HOW TO COMPLETE THIS TASK:
Among the entries below, which lines include the string "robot"? Show each one.

RECORDS TO PROCESS:
*-*-*

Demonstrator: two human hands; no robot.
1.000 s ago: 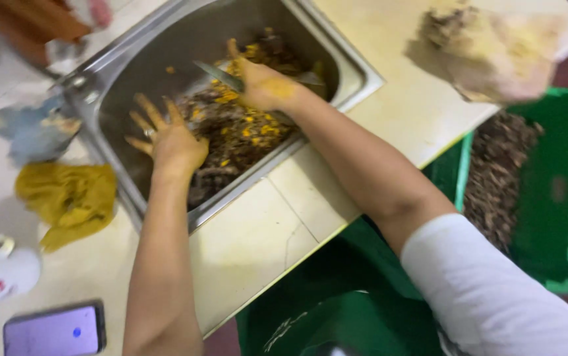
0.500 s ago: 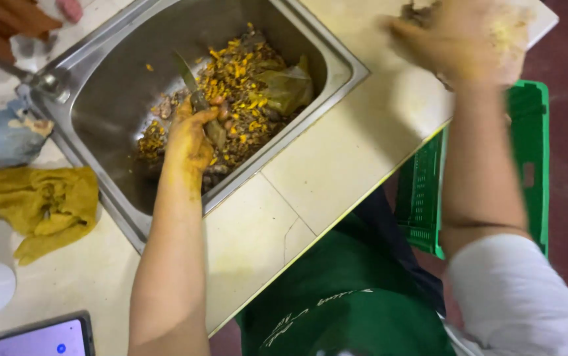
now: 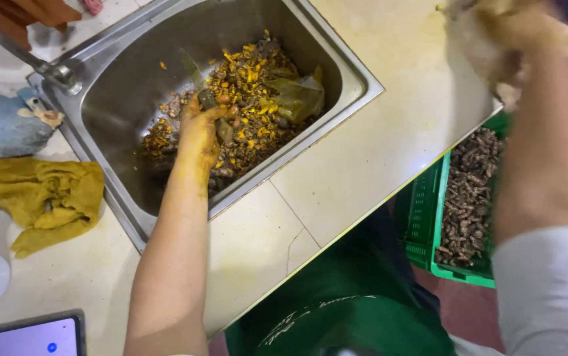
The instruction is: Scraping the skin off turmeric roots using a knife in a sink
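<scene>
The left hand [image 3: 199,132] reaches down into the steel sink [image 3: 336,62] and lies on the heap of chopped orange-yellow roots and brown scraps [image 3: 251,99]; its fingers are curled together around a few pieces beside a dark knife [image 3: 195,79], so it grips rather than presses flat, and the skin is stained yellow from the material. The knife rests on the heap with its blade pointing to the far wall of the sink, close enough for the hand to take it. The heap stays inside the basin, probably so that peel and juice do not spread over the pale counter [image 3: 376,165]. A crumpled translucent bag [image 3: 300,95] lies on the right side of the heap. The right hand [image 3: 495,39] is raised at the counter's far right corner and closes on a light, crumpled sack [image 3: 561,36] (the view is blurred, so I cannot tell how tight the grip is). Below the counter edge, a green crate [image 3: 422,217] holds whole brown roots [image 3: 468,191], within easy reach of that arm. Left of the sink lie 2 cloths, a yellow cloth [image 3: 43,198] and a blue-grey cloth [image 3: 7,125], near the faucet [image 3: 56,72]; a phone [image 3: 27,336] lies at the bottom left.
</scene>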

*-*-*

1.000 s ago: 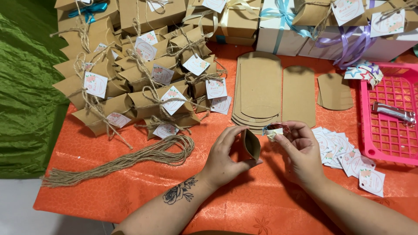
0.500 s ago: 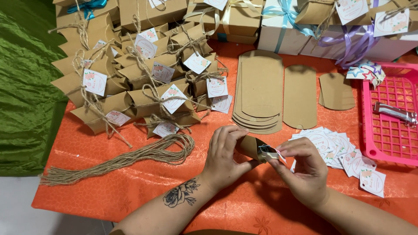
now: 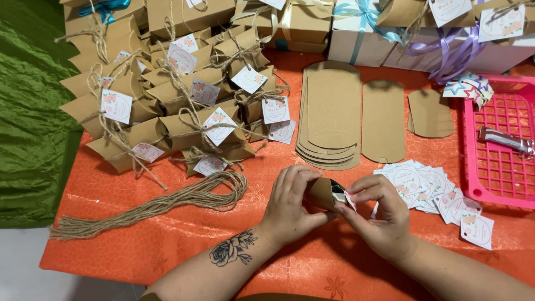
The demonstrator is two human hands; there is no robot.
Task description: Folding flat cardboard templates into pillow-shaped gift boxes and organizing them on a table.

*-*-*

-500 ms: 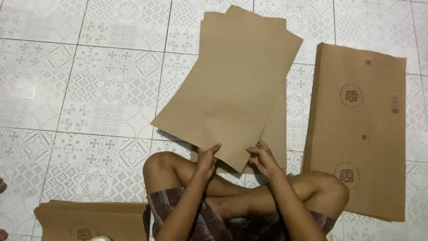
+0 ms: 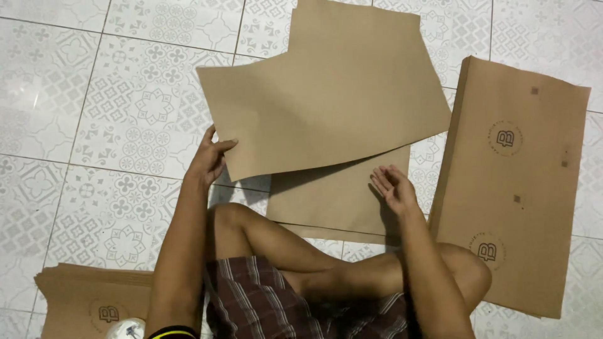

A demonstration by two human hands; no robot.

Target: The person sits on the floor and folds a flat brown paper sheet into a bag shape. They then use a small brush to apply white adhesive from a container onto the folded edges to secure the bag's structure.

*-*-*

OUTPUT:
Demonstrator: two human hands; no robot.
The demonstrator is two human hands; there is no robot.
A demonstration by two human hands; no robot.

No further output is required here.